Exercise brief
Below are lines of data, and only some are wanted. Please repeat exactly those from the line that has "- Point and" through the line that has "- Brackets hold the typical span".

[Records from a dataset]
▬▬▬▬▬▬▬▬▬▬

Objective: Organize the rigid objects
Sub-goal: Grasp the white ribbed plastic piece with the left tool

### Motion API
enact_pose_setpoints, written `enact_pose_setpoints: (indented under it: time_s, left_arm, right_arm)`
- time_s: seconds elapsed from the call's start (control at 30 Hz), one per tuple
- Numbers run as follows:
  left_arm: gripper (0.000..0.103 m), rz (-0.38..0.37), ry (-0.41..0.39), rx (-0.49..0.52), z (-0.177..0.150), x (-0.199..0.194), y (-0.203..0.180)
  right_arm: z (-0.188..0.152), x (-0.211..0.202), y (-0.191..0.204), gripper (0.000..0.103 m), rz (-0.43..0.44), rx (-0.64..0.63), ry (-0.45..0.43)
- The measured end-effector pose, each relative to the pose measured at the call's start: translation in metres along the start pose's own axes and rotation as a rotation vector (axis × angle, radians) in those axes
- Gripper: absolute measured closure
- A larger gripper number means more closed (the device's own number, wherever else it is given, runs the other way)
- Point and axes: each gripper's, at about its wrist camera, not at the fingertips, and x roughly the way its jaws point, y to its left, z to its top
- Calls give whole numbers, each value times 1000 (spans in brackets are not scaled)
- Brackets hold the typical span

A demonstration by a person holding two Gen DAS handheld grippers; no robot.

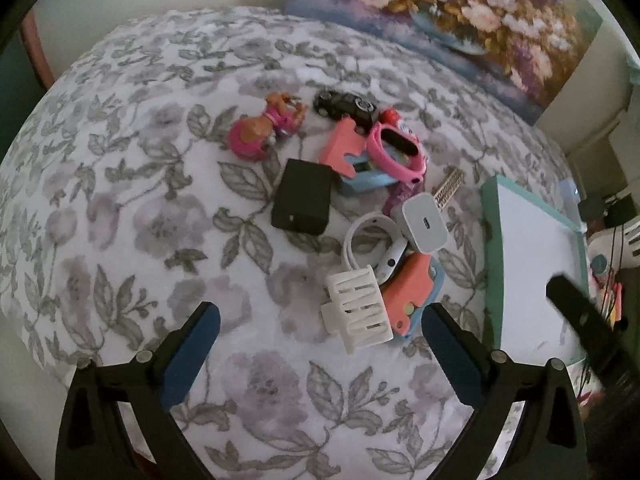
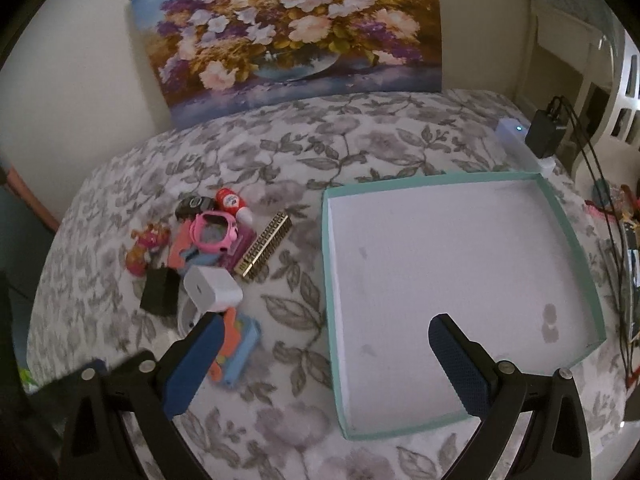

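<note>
A pile of small items lies on the floral bedspread: a white hair claw (image 1: 359, 311), a white charger cube (image 1: 425, 223), a black box (image 1: 303, 197), a pink watch (image 1: 395, 151), a black toy car (image 1: 346, 105) and a pink doll figure (image 1: 265, 129). My left gripper (image 1: 320, 320) hovers open just in front of the hair claw, holding nothing. A teal-rimmed white tray (image 2: 568, 232) sits to the right of the pile, with nothing in it. My right gripper (image 2: 326, 332) is open over the tray's left wall, beside a pink-and-blue toy (image 2: 236, 350).
A flower painting (image 2: 288, 28) leans on the wall behind the bed. A black plug and cables (image 2: 546, 130) sit at the far right with more clutter past the bed's edge. A gold comb-like strip (image 2: 266, 246) lies between pile and tray.
</note>
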Motion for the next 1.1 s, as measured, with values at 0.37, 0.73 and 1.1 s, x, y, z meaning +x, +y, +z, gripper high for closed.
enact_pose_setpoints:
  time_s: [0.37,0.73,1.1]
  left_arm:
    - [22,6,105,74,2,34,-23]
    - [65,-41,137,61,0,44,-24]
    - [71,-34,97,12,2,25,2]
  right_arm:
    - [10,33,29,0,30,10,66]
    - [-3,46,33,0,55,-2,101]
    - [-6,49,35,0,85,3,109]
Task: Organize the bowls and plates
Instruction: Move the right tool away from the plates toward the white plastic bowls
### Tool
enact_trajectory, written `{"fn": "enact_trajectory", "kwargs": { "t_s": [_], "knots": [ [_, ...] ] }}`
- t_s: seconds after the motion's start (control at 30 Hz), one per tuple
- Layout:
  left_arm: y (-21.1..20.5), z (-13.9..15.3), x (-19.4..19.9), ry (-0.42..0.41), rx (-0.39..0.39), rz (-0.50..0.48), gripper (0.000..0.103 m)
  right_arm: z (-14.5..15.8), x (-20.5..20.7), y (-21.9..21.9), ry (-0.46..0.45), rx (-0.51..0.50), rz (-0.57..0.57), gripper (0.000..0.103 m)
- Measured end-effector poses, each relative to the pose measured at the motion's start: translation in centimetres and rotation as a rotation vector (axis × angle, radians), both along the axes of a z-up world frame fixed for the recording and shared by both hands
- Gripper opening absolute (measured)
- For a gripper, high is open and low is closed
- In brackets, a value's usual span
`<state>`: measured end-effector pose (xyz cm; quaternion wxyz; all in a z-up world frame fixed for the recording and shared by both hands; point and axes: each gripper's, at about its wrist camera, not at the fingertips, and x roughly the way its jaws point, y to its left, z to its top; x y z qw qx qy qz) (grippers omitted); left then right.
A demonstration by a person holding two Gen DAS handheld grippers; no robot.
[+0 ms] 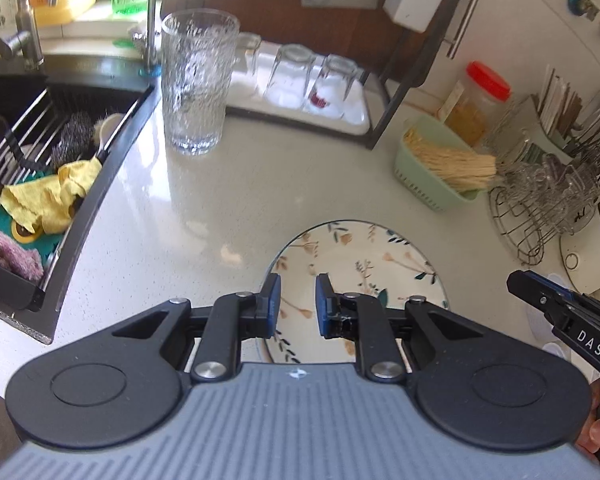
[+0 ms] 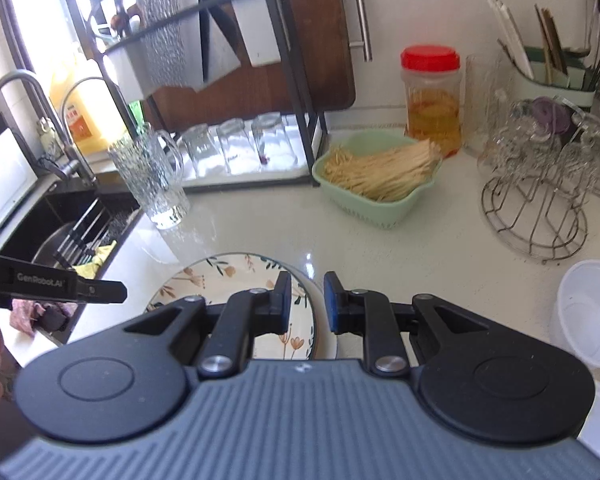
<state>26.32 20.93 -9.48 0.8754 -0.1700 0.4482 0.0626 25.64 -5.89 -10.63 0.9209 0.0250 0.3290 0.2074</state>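
Lying flat on the pale countertop (image 1: 204,208), near its front edge, a flowered plate (image 1: 352,256) shows beneath both grippers. The left gripper (image 1: 298,304) hangs above it with its jaws drawn narrow and nothing between the blue pads; the right gripper (image 2: 307,300) does the same over the plate's right rim, jaws narrow and empty. In the right wrist view a second, plain rim seems to peek from under the plate, though I cannot tell if it is another dish.

A tall textured glass (image 1: 198,80) stands empty at the countertop's left edge, just beside the sink (image 1: 100,152), where a wire rack holds a yellow cloth (image 1: 48,196) and a scrubbing brush. Behind it, a white tray (image 1: 356,118) under the black shelf frame carries several glasses turned upside down. Toward the back right, a green basket (image 2: 380,204) holds a bundle of pale sticks, and a red-lidded jar (image 2: 432,100) behind it contains amber liquid. A wire stand (image 2: 536,200) carries more clear glasses. Near the right edge sit empty white plastic tubs (image 2: 588,312).
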Motion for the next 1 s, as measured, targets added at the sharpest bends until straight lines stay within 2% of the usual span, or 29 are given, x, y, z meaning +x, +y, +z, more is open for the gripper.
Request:
{"fn": "enact_trajectory", "kwargs": {
  "t_s": [0.27,0.5,1.0],
  "knots": [
    [-3.6,3.3,-2.8,-0.076,0.054,-0.014,0.020,2.6,-3.2,-3.0,-0.078,0.036,-0.006,0.022],
    [-6.1,4.9,-5.4,-0.121,0.078,-0.043,0.020,3.7,-5.7,-4.8,-0.106,0.062,-0.023,0.022],
    [-9.4,4.6,-6.3,-0.181,0.081,-0.117,0.020,3.1,-7.5,-8.3,-0.132,0.061,-0.113,0.022]
  ]
}}
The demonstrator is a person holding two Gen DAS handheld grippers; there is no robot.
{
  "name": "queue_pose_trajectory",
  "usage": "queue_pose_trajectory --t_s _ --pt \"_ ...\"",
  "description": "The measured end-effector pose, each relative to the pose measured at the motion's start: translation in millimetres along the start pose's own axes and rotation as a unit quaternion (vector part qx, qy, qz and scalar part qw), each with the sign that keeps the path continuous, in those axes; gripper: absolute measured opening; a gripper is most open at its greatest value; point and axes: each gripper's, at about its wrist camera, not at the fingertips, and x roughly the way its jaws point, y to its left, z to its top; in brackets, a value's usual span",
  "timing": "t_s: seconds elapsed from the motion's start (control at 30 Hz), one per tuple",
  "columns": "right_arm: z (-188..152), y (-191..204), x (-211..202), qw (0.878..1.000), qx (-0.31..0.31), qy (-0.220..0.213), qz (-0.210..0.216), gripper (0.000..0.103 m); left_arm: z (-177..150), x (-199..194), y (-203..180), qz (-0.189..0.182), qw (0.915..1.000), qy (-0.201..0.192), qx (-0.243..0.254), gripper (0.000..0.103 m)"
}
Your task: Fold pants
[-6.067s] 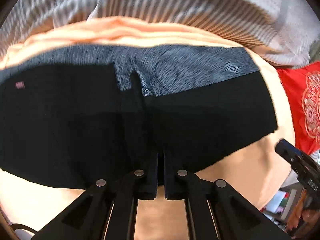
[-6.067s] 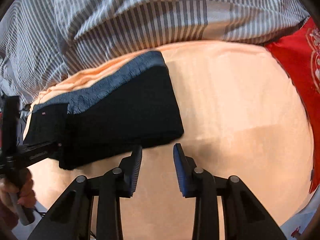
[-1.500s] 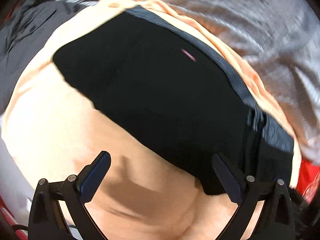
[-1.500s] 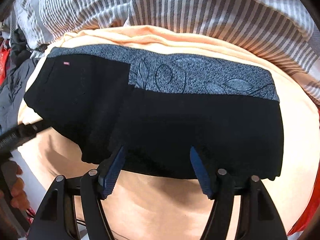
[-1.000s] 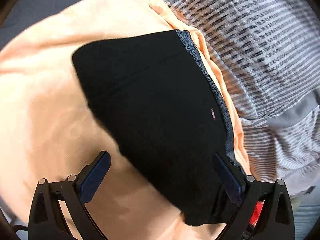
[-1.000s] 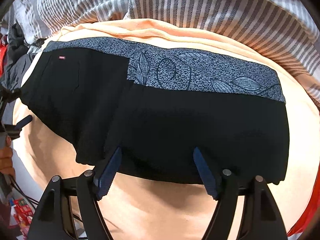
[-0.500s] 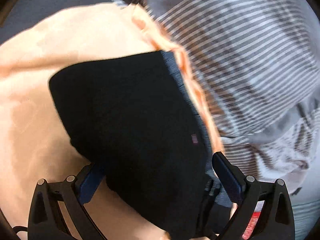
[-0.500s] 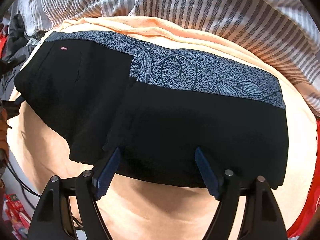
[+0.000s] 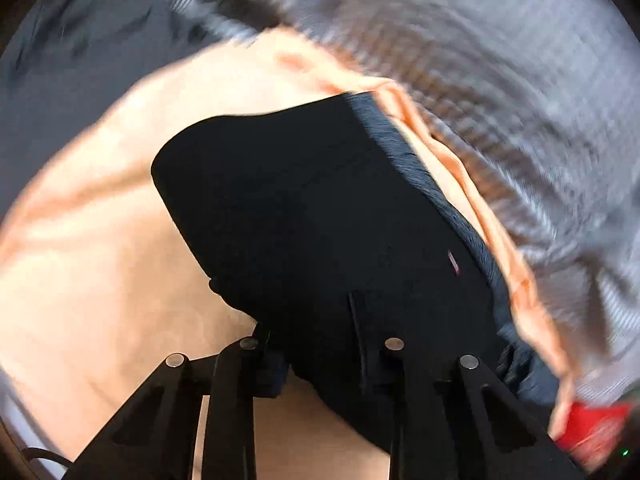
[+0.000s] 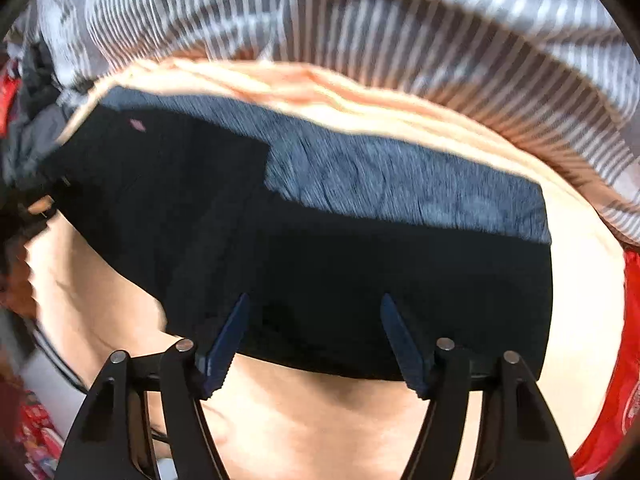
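Observation:
The black pants (image 10: 360, 264) lie folded on an orange blanket (image 10: 320, 420), with a grey-blue patterned band (image 10: 400, 184) along the far edge and a small pink label (image 10: 137, 124). My right gripper (image 10: 314, 340) is open, its blue pads straddling the near edge of the pants. In the left wrist view my left gripper (image 9: 320, 364) has closed on the near end of the pants (image 9: 312, 216); the cloth covers the fingertips. The left view is blurred by motion.
A grey and white striped duvet (image 10: 400, 28) lies behind the blanket (image 9: 100, 260). A red cloth (image 10: 624, 380) is at the right edge. Dark clothes (image 10: 36, 80) are piled at the far left.
My left gripper has closed from wide open onto the end of the pants. My right gripper stays open and has edged a little further over the near edge.

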Motion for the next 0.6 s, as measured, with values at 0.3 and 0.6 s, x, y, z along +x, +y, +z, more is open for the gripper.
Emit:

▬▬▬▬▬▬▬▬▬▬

Result of the task
- Point and axes: each gripper's, at about its wrist camera, not at the fingertips, and x roughly the way its jaws point, y to its left, z to its top
- Calls give whole numbers, each value times 1000 (spans in brackets are not scaled)
- Brackets hold the typical span

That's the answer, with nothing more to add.